We expect recessionary conditions in much of Europe in the early part of next year.
The U.S. should avoid a recession. However, as has occurred in each of the past two years, there will likely be growth scares that temporarily pull down equity prices.
Emerging economies should continue to grow more quickly than developed markets, although the banking crisis in the eurozone will hurt the prospects of Eastern Europe.
China’s slowing growth could depress growth rates elsewhere in Asia.
SEI looks for another year of easy monetary policy in the U.S. and a further shift toward easing by the european Central Bank, as the latter combats recession and the impact of the sovereign debt crisis on the banking system.
Even in a scenario where the eurozone remains intact, we believe the euro itself could come under substantial downward pressure.
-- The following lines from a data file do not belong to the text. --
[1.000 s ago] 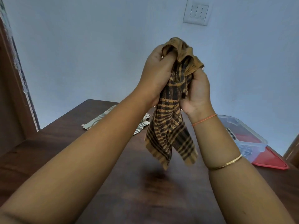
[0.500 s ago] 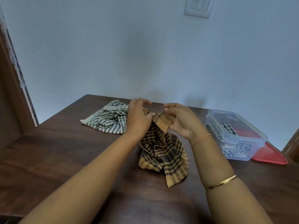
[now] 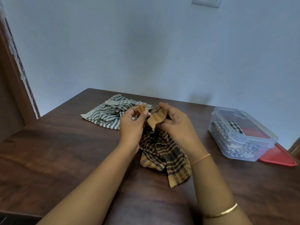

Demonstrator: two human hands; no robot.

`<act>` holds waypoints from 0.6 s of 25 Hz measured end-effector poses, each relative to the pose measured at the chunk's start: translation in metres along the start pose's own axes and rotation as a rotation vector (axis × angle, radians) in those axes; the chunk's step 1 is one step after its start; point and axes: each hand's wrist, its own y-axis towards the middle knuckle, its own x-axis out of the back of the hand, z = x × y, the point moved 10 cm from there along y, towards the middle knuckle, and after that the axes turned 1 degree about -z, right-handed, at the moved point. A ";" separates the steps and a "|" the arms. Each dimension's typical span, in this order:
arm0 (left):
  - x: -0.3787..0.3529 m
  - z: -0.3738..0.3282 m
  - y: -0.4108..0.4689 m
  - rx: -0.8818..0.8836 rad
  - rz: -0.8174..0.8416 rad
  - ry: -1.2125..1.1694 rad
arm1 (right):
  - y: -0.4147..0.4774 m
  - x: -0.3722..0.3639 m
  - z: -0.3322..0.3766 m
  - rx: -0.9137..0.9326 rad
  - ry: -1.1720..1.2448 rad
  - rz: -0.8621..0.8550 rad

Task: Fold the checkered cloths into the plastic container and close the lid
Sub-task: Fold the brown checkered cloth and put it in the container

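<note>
An orange and black checkered cloth [image 3: 164,153] lies crumpled on the middle of the dark wooden table [image 3: 56,156]. My left hand [image 3: 132,125] pinches one upper corner of it. My right hand [image 3: 176,125] pinches another corner just to the right, lifted a little off the table. A green and white striped cloth [image 3: 108,115] lies spread behind my left hand. At the right stands a clear plastic container [image 3: 240,135], open, with a black and white checkered cloth [image 3: 233,138] inside. Its red lid [image 3: 277,155] lies flat beside and partly under it.
A pale wall rises right behind the table's far edge, with a light switch plate [image 3: 205,1] at the top. A wooden door frame [image 3: 14,75] stands at the left. Bare table surface stretches to the left and in front of the orange cloth.
My hands came down from in front of my face with the orange cloth, which now rests on the table. In the last half second they spread its two corners slightly apart.
</note>
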 end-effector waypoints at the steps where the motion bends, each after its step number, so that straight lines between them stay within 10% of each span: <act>1: 0.001 -0.003 -0.001 -0.025 -0.019 0.050 | 0.001 0.006 0.004 0.080 -0.275 -0.092; 4: 0.010 -0.020 -0.007 -0.146 -0.143 0.177 | -0.004 0.014 0.019 0.207 -0.541 -0.257; 15: -0.005 -0.018 -0.013 -0.063 -0.005 -0.022 | -0.002 0.010 0.037 0.293 -0.099 -0.183</act>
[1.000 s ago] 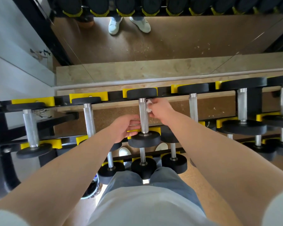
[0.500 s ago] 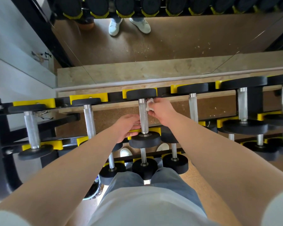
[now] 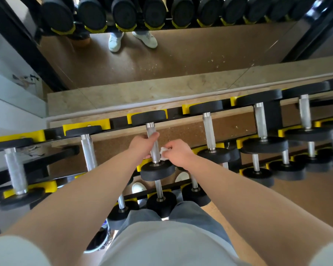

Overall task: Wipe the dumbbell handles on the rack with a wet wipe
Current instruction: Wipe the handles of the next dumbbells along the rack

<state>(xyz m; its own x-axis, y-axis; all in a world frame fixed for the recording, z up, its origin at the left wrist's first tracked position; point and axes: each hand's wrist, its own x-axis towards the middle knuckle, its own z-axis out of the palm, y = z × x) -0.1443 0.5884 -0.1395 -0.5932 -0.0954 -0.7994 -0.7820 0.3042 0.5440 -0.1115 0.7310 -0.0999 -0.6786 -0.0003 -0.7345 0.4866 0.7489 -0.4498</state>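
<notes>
On the far left of the rack (image 3: 119, 122), the far-left handle (image 3: 14, 169) and the second handle (image 3: 88, 150) lie in their yellow cradles (image 3: 96, 122) with nothing touching them. I cannot tell by looking whether either has been cleaned, so one risk is losing count and skipping a bar. Next comes my left hand (image 3: 142, 145), clenched round the upper part of the centre handle (image 3: 150, 128) with the thumb laid across the front. It steadies the bar, but it also covers the metal under my palm, and unless I shift that grip the wipe will never reach there. The steel looks knurled, and I judge that a rough surface could snag and shred a thin cloth. The wet wipe (image 3: 163, 153) is a small crumpled wad pressed to the lower right side of the same bar, just above the near head (image 3: 157, 170), and my right hand (image 3: 178, 150) pinches it in its fingertips. Held so lightly and touching one side only, it could slip free and fall through the rack toward my shoe (image 3: 138, 188), or leave the far side of the bar dry. If I push too hard, the dumbbell may roll in its cradle. Its near head could even ride off the front rail onto the lower dumbbell (image 3: 161, 203). To the right, the next handle (image 3: 209, 131) and the taller handle (image 3: 260, 121) wait untouched, and one small wipe may dry out before it gets to them.
</notes>
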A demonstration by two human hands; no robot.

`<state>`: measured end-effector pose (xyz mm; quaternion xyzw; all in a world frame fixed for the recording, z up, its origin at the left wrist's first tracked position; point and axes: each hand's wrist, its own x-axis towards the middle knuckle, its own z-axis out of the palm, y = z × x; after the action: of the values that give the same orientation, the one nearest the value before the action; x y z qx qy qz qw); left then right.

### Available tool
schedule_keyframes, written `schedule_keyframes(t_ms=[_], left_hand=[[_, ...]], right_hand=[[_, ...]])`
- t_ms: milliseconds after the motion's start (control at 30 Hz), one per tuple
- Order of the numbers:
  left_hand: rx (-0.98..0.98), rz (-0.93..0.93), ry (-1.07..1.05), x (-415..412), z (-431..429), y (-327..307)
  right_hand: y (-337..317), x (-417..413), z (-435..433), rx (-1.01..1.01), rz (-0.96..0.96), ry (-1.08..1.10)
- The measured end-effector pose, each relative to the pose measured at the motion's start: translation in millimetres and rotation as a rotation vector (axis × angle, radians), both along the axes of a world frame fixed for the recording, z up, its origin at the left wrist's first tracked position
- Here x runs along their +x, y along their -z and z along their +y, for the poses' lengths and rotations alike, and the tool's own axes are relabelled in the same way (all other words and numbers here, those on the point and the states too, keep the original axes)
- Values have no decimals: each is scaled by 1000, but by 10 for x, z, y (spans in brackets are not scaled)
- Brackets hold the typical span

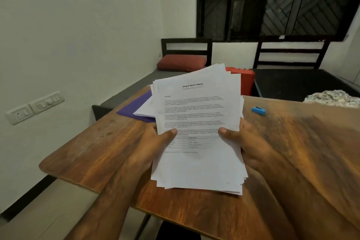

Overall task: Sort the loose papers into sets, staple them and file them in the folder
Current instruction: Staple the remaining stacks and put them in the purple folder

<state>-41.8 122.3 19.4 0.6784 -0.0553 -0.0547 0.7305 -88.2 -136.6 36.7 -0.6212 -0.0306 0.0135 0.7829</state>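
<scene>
I hold a thick, uneven stack of white printed papers [196, 115] above the wooden table [93, 152]. The top sheet is headed "Sample Health Report". My left hand [153, 144] grips the stack's left edge with its thumb on top. My right hand [243, 142] grips the right edge the same way. Behind the stack, a purple folder [136, 106] lies open on the table with white sheets [145, 110] inside it. A small blue stapler [258, 110] lies on the table to the right.
A red object [246, 82] stands behind the papers at the table's far edge. Two dark beds [292, 82] with slatted headboards sit beyond, one with a red pillow [181, 62]. Crumpled patterned cloth [333, 98] lies at right. A wall [78, 25] with sockets [35, 107] is at left.
</scene>
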Motion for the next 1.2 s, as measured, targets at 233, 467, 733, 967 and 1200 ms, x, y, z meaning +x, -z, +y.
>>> schedule_keyframes(t_ms=[233, 467, 733, 967, 1200], left_hand=[[-78, -136, 17, 158, -399, -445], [-61, -234, -10, 289, -499, -593], [-123, -143, -76, 19, -791, -168], [-128, -219, -49, 187, -906, -358], [28, -179, 41, 199, -959, -50]], right_hand=[[-403, 148, -316, -28, 23, 167], [-660, 65, -636, -194, -85, 223], [-58, -28, -687, -199, 71, 270], [-334, 50, -683, -155, -74, 232], [6, 29, -753, -244, 1, 239]])
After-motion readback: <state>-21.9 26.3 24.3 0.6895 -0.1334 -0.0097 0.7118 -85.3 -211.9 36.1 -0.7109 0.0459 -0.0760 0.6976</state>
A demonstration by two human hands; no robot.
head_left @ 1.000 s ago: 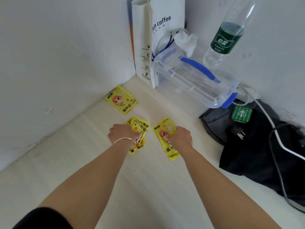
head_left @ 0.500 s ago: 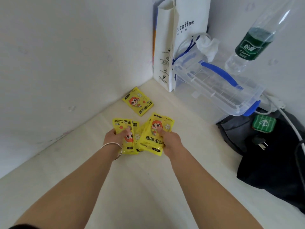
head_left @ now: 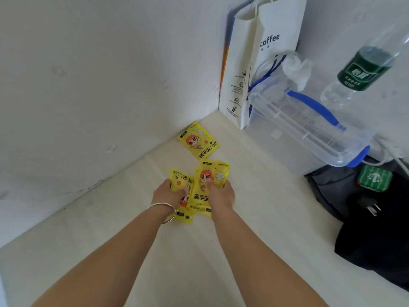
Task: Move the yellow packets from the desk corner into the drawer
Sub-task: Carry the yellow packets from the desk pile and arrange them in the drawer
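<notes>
A person's left hand (head_left: 168,194) and right hand (head_left: 222,194) meet above the pale desk (head_left: 132,240), a little short of its far corner, both busy gathering yellow hand-warmer packets printed with a red-haired cartoon figure. The left hand, a silver bangle (head_left: 164,210) on its wrist, has its fingers curled around a small stack (head_left: 180,177) of packets (at least 2 overlap, though the exact count cannot be read). The right hand pinches a top packet (head_left: 218,173) with the thumb pressed on its face, and its lower part overlaps the stack so that the 2 bundles touch. 1 lone packet (head_left: 198,140) lies flat on the desk farther in, just beside the left wall and apart from both hands. Deeper in the corner stand a white paper coffee bag (head_left: 272,63) and a clear plastic box (head_left: 309,134) with a blue handle. A green-labelled water bottle (head_left: 363,69) leans by the back wall behind the box, and a dark bag (head_left: 376,229) lies along the desk's right side. The drawer is nowhere in view, so whether any packet has reached it cannot be told. The job looks to be at its collecting stage: most packets are in hand, 1 is left to pick up from beside the wall, and the whole carry to the drawer lies ahead.
</notes>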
We expect inflation to remain mostly inactive for another year. However, unpredictable, high-impact events (so-called black swans), along the lines of last year’s Arab spring and Japanese earthquake/tsunami/nuclear meltdown, cannot be ruled out. Obvious candidates include an uncontrolled breakup of the eurozone, intensifying political and military tensions with Iran over its expanding nuclear capabilities and a political and economic collapse of North Korea in the wake of ruler Kim Jong Il’s death.
In terms of active asset allocation, we took advantage of the pop in stock prices during the final quarter of 2011 to even up our stock/bond positioning relative to strategic weights in the portfolios over which we have discretion. However, we continue to favor high-yield fixed-income assets versus investment-grade and sovereign debt. Within equities, we are overweight U.S. large-cap versus international, and remain particularly cautious on Europe ex-U.K. We also believe the exchange value of the euro could be at risk.